In election years OU conventions get far more interesting! Delegates elected at the precinct level meet to confer party endorsement on candidates for state Senate and House seats. In caucus states this can get quite wild with people running around and screaming. It’s watching the proverbial sausage getting made!

OU conventions are often contentious; besides the Senate and House candidates vying for endorsement, delegates also choose other delegates who then attend attend both the congressional district and state conventions. People supporting a particular candidate or an important issue will hotly compete to become a delegate to those conventions. The congressional or national candidate that earns the most delegates at OU conventions is far more likely to gain an endorsement at the congressional district or state conventions. Delegates in support of issues hope to be influential at the State convention.

Congressional District

Each state gets a specific number of US House Representatives based on population (Minnesota, for example, gets eight). Each one represents a Congressional District. Congressional Districts party units (“CDs”) exist to endorse their candidate at the CD convention and support them with volunteers and a small amount of money. CDs also coordinate the activities of the OUs within their boundaries. OU chairs and co-chairs are automatic members of the CD “central committee”. Other CD Central Committee members and officers are also elected at the CD convention, where the candidate for US House will be endorsed.

State Party

At the state party convention delegates endorse candidates for state offices -in Minnesota, the Governor and Lieutenant Governor, Secretary of State, Attorney General and Sate Auditor. A candidate for US Senate is also endorsed at a state convention.

Delegates to a CD convention (elected at their SD conventions) are also delegates to the state convention and are members of the State Central Committee which meets between conventions to vote on party business. Delegates remain delegates during the two year election cycle. A smaller subset of delegates is elected to the State Executive committee where they participate in more sensitive party decision making.

The convention/SCC delegates elect a state party Chair, Vice Chair, Outreach Officer, Treasurer and Secretary. The State party convention is also where resolutions introduced at precinct caucuses (and consolidated at SD and CD conventions) are voted on.

The State party is also responsible for maintaining the party organization at all levels, raising money to support it’s activities and the activities of lower party units, training volunteers at all levels and setting statewide goals and initiatives for success on election day. The party works closely with the national and state level campaigns and constituencies to plan strategy and spending.

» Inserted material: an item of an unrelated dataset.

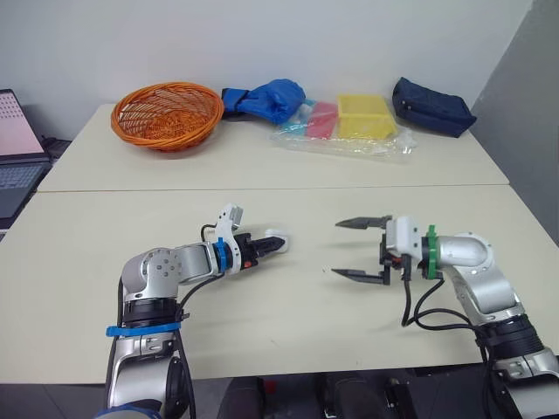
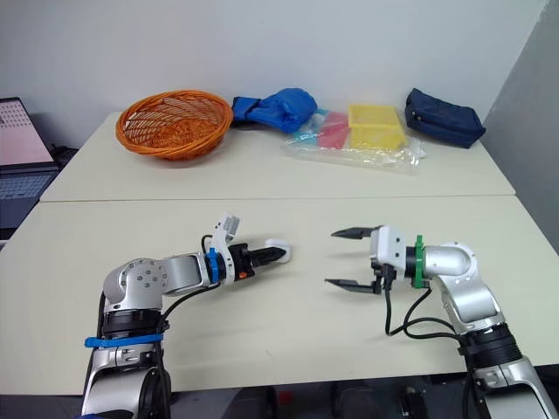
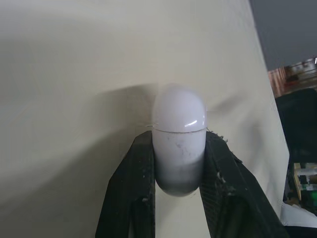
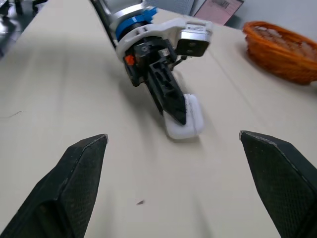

State party employees are few. In Minnesota, the party employs only about ten people, though, in election years, many field coordinators are hired (and interns corralled) to manage day to day voter contact activities.

National Party

The national party endorses candidates for President and Vice president and supports US Senate and House candidates. Delegates to the national party “DNC Members” are elected at both the CD and state conventions and national party leadership is elected by the national delegates with the exception of the Chair who, when there is a Democratic President is appointed and generally approved by the DNC.